The Army Black Knights are the athletic teams that represent the United States Military Academy, located in West Point, New York. In sports, the teams are commonly referred to as Army. The Black Knights compete at the National Collegiate Athletic Association (NCAA) Division I level as a non-football member of the Patriot League, a Division I Football Bowl Subdivision independent school and a member of Atlantic Hockey, the Collegiate Sprint Football League (men), the Eastern Intercollegiate Gymnastics League (men), the Eastern Intercollegiate Wrestling Association, the Great America Rifle Conference, the National Collegiate Boxing Association, the National Collegiate Paintball Association and the National Intercollegiate Women's Fencing Association. Army is also one of approximately 300 members of the Eastern College Athletic Conference (ECAC).

Three of the service academies (Army, Air Force, and Navy) compete for the Commander-in-Chief's Trophy, which is awarded to the academy that defeats the others in football that year or is retained by the prior year's winner in the event of a three-way tie.

History
Since 1899, Army's mascot has officially been a mule because of the animal's historical importance in military operations. For many years, Army's teams were known as the "Cadets." The academy's football team was nicknamed "The Black Knights of the Hudson" due to the black color of its uniforms. In 1999, Army adopted "Black Knights" as its official nickname in all sports. They may also use "Cadets" in certain circumstances.

U.S. sports media use Army as a synonym for the academy. In 2015, the academy adopted this usage formally, referring to its sports programs as Army West Point.

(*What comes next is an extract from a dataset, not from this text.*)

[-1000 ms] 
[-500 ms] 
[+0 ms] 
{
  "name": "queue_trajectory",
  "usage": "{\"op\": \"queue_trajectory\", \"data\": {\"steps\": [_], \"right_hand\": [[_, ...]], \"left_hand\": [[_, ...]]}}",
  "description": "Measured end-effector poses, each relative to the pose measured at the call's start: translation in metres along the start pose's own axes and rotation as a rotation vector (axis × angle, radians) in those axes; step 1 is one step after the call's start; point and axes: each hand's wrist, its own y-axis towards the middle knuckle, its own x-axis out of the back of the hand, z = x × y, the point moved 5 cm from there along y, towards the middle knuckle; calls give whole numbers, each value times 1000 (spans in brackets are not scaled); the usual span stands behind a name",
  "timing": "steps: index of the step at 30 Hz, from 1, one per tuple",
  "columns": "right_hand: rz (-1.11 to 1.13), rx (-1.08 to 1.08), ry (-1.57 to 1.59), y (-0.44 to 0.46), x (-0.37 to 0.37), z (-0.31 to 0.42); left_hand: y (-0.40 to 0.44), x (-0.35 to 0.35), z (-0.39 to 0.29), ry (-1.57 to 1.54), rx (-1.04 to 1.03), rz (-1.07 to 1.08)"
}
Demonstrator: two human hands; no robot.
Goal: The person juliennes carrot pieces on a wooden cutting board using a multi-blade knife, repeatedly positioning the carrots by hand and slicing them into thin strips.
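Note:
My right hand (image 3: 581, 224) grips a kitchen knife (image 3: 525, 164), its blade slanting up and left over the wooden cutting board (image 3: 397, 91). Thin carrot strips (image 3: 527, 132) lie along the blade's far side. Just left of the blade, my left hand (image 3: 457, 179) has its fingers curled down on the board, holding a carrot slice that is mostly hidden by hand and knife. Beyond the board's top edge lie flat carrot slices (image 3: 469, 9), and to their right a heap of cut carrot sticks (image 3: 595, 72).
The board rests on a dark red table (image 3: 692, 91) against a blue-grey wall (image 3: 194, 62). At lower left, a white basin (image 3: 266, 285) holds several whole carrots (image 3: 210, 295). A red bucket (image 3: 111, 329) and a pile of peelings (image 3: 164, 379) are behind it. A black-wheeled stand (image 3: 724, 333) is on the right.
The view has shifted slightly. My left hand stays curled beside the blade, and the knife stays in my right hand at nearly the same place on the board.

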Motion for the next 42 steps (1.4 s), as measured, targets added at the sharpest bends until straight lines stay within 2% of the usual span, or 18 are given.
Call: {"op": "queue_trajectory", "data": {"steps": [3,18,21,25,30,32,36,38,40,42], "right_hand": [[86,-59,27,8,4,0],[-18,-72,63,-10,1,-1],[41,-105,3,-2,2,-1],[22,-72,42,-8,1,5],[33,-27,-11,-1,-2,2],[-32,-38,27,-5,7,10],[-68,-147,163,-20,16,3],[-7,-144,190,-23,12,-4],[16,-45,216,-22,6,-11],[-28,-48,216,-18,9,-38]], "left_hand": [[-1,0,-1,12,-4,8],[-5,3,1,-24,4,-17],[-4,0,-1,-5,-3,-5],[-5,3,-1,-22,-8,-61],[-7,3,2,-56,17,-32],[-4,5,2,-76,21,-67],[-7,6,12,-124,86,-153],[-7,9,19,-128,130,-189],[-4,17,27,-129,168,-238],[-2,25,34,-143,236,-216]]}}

"On Brave Old Army Team", by Philip Egner, is the school's fight song. Army's chief sports rival is the Naval Academy, due to its long-standing football rivalry and the inter-service rivalry with the Navy in general. Fourth class cadets verbally greet upper-class cadets and faculty with "Beat Navy", while the tunnel that runs under Washington Road is named the "Beat Navy" tunnel. In the first half of the 20th century, Army and Notre Dame were football rivals, but that rivalry has since died out.

Athletic programs

Football 

The Army Black Knights football program are one of the few NCAA Division I Football Bowl Subdivision independent schools (not in a conference). Army was recognized as the national champions in 1944, 1945 and 1946. The annual Army-Navy Game between the Black Knights of Army and the Midshipmen of the Naval Academy at Annapolis (Navy) is among the most storied rivalries in all of college sports and currently marks the end of regular season play for college football each year.

Men's golf
The men's golf team has won 21 conference championships:
Metro Atlantic Athletic Conference (9): 1982–88, 1989 (spring), 1989 (fall)
Patriot League (11): 1991–93, 1994 (spring), 1994 (fall), 1995, 2002, 2004–05, 2011, 2016, 2019

Men's ice hockey 

Every year, Army faces the Royal Military College of Canada (RMC) Paladins in the annual West Point Weekend hockey game. This series, conceived in 1923, is the longest-running annual international sporting event in the world.

Men's rugby 

Army rugby plays college rugby in the Division 1–A Eastern Conference. The Black Knights play their home games at the Anderson Rugby Complex on the campus of West Point. Rugby is a relatively popular sport at Army; for example, the 2012 game against Air Force was attended by 2,000 fans. Army is led by Director of Rugby Matt Sherman.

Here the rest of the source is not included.